▸ **EXERCISE INSTRUCTIONS**
The stretch from the line with "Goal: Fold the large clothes" through the line with "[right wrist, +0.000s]" in the records below: write it out exactly, and nothing else.

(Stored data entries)
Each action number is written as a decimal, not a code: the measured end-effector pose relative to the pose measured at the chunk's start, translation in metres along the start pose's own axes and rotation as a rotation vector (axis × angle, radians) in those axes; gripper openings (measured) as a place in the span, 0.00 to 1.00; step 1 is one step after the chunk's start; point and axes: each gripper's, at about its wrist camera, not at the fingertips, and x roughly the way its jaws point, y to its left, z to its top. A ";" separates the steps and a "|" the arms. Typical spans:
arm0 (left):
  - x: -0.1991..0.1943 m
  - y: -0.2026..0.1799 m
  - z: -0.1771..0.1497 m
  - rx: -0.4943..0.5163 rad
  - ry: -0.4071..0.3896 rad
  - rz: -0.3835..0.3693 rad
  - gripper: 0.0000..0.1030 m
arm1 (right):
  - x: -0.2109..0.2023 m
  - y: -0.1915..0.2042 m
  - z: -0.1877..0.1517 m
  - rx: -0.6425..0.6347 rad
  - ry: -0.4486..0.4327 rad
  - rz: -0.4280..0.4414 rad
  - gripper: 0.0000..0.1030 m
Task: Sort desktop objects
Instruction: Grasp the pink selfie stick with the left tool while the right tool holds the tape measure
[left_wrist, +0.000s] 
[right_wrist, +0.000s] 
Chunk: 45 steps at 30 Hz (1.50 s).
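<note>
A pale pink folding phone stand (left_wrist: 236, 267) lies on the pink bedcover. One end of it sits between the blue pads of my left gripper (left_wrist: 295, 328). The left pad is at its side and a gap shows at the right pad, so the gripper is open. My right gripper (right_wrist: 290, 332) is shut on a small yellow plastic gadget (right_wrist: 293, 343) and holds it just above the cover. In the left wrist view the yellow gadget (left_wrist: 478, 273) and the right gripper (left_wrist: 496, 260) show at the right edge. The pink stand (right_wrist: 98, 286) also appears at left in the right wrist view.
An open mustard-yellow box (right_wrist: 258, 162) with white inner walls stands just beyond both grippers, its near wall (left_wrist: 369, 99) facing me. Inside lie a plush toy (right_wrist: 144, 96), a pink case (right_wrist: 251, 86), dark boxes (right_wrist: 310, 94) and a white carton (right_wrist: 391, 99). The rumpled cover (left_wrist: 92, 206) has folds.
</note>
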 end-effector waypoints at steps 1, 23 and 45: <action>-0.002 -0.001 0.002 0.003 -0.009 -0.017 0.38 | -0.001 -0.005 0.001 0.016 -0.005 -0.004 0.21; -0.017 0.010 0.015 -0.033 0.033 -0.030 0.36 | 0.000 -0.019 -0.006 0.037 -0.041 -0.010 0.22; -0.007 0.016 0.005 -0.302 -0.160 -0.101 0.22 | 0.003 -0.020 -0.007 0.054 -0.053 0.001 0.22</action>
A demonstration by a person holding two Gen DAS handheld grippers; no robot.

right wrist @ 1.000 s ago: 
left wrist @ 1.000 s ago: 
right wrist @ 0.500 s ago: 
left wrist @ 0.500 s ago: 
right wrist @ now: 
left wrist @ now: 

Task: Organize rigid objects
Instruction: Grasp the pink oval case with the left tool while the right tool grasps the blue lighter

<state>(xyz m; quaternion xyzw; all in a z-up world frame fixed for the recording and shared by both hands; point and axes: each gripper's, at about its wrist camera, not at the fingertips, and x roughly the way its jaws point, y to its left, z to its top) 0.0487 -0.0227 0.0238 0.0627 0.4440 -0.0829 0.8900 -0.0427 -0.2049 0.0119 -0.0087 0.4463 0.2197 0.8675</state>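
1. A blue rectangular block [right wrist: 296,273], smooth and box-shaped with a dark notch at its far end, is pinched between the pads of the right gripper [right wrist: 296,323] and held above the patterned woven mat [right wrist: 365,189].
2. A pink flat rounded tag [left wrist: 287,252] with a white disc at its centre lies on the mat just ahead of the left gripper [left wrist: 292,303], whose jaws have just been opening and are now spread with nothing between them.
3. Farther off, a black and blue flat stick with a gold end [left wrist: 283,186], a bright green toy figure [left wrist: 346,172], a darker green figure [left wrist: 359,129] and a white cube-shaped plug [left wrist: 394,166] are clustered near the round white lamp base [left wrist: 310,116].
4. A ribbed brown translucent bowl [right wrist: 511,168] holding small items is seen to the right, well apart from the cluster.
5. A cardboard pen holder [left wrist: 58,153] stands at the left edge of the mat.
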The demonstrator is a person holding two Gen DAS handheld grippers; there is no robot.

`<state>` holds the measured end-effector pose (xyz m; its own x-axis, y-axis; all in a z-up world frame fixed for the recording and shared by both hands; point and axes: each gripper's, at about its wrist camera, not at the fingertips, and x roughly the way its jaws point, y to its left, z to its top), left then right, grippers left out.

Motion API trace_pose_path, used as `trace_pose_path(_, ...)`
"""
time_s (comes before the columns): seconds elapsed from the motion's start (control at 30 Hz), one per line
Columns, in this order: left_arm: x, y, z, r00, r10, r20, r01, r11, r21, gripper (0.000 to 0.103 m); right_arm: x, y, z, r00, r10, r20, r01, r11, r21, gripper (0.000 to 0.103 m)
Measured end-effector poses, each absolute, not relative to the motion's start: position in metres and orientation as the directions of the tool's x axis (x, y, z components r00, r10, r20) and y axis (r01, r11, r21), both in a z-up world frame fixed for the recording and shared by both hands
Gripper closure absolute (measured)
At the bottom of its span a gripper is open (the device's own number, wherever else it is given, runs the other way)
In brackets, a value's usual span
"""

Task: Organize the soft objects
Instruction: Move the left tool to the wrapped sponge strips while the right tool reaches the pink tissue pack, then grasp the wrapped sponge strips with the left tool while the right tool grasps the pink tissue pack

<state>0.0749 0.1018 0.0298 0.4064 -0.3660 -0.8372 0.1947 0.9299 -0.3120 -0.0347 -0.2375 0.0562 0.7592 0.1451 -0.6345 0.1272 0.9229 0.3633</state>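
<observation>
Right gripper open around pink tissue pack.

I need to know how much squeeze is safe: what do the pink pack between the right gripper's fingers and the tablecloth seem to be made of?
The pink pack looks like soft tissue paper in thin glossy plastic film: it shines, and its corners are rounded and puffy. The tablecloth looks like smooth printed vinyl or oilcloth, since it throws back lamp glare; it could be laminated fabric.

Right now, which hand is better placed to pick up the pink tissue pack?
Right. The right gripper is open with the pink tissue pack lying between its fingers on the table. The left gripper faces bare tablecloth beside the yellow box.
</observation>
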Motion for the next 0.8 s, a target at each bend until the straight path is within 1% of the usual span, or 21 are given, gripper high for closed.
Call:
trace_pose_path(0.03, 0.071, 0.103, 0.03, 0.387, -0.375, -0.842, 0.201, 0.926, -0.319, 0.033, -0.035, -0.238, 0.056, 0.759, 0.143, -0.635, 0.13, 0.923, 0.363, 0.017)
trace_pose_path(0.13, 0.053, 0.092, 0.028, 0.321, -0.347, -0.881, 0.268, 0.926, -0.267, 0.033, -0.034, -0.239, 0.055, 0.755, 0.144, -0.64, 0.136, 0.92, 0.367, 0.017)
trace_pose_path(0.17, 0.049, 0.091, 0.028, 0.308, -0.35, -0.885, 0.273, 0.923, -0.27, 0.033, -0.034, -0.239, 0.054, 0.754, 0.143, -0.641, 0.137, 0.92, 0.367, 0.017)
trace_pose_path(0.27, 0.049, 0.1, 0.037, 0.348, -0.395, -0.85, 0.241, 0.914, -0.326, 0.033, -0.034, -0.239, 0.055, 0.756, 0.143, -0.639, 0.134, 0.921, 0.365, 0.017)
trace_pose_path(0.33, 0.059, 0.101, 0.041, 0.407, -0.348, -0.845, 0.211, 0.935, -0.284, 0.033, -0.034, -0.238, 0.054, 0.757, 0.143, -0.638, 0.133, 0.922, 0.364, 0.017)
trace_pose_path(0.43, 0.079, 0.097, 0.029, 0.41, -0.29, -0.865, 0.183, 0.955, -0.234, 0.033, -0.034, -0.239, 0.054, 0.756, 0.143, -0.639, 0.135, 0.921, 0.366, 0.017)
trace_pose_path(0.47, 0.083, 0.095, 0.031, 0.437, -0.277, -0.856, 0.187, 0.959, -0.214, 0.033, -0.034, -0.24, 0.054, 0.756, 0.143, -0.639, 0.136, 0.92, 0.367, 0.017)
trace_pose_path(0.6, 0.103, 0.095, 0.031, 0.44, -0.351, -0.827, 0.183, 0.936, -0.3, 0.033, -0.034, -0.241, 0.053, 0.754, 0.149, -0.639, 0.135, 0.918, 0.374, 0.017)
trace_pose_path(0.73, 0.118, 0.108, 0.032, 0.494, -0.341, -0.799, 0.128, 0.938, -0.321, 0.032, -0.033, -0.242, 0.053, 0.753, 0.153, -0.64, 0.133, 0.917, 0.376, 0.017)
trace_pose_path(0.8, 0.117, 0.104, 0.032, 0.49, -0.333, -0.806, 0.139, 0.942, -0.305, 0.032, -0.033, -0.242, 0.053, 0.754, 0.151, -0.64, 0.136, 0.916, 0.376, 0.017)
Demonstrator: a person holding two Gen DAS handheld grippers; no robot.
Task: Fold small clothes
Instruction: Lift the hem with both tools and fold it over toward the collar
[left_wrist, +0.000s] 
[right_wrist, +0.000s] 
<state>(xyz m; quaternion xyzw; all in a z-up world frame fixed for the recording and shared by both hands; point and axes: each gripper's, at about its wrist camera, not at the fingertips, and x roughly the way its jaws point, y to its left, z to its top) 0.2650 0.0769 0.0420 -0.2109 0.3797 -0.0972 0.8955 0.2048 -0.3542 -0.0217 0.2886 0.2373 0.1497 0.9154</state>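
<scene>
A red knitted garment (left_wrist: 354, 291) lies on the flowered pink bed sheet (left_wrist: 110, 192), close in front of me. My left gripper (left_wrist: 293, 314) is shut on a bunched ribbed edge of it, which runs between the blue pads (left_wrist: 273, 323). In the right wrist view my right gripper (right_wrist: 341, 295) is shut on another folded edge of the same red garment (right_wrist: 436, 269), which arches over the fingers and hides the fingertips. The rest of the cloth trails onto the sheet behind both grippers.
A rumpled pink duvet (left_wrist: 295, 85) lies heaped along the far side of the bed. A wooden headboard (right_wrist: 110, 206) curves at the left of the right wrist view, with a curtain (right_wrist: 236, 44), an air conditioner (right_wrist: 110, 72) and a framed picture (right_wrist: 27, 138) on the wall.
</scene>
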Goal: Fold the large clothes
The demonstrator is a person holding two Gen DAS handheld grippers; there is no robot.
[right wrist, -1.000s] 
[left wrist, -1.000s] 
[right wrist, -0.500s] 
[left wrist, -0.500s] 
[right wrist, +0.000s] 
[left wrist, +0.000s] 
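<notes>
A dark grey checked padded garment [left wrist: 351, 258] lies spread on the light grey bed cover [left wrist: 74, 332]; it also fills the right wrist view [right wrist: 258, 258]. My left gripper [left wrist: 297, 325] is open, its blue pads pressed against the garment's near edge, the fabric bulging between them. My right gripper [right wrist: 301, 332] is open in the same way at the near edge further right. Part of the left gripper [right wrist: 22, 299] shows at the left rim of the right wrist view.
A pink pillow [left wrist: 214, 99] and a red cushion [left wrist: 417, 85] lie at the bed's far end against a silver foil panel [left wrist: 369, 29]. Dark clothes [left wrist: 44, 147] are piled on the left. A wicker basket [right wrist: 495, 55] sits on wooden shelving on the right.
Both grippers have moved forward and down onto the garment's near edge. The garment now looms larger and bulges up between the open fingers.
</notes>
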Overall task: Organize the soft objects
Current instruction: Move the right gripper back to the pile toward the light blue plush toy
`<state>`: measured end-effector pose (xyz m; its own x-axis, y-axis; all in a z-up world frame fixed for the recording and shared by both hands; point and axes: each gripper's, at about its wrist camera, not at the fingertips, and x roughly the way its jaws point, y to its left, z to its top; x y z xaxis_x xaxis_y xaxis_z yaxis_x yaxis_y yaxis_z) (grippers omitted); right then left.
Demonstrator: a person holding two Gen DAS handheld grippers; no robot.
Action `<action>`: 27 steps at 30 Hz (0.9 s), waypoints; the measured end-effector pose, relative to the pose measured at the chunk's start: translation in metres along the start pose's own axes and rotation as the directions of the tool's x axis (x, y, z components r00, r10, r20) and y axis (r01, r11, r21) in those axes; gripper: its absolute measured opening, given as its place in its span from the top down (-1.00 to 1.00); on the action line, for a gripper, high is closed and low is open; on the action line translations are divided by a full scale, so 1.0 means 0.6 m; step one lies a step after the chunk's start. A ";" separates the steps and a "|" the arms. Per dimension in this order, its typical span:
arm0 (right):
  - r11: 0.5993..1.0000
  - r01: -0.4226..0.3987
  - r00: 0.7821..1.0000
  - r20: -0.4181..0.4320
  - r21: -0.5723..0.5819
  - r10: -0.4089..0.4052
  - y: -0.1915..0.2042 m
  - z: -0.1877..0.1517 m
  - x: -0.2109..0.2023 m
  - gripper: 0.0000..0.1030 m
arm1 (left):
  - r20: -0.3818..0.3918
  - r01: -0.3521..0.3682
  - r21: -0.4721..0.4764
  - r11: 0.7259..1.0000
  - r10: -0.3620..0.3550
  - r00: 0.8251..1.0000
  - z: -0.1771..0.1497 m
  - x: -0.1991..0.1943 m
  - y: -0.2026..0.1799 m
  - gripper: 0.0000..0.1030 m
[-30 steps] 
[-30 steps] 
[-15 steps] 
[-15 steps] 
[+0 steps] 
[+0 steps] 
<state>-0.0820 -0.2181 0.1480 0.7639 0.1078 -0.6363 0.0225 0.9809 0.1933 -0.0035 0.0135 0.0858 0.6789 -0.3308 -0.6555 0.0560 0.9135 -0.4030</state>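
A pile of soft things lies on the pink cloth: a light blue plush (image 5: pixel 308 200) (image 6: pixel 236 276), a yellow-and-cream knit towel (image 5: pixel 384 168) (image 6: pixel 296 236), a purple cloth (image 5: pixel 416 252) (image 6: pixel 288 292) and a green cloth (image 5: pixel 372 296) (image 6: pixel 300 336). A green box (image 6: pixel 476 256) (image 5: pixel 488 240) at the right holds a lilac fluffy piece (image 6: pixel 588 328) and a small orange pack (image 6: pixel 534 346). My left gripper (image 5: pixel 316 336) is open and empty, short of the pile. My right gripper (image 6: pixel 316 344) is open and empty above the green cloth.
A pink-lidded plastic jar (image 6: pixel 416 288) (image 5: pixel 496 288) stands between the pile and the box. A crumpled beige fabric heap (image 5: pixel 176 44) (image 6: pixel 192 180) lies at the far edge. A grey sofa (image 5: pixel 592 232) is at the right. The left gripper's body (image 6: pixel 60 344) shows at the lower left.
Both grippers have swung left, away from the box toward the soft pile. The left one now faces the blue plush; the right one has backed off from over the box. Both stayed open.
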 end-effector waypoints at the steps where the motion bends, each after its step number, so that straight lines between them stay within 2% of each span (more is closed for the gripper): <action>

▸ **WORKED SOLUTION**
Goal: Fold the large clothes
The demonstrator is a person holding two Gen DAS handheld grippers; there is no robot.
[right wrist, -1.000s] 
[left wrist, -1.000s] 
[right wrist, -0.500s] 
[left wrist, -0.500s] 
[right wrist, +0.000s] 

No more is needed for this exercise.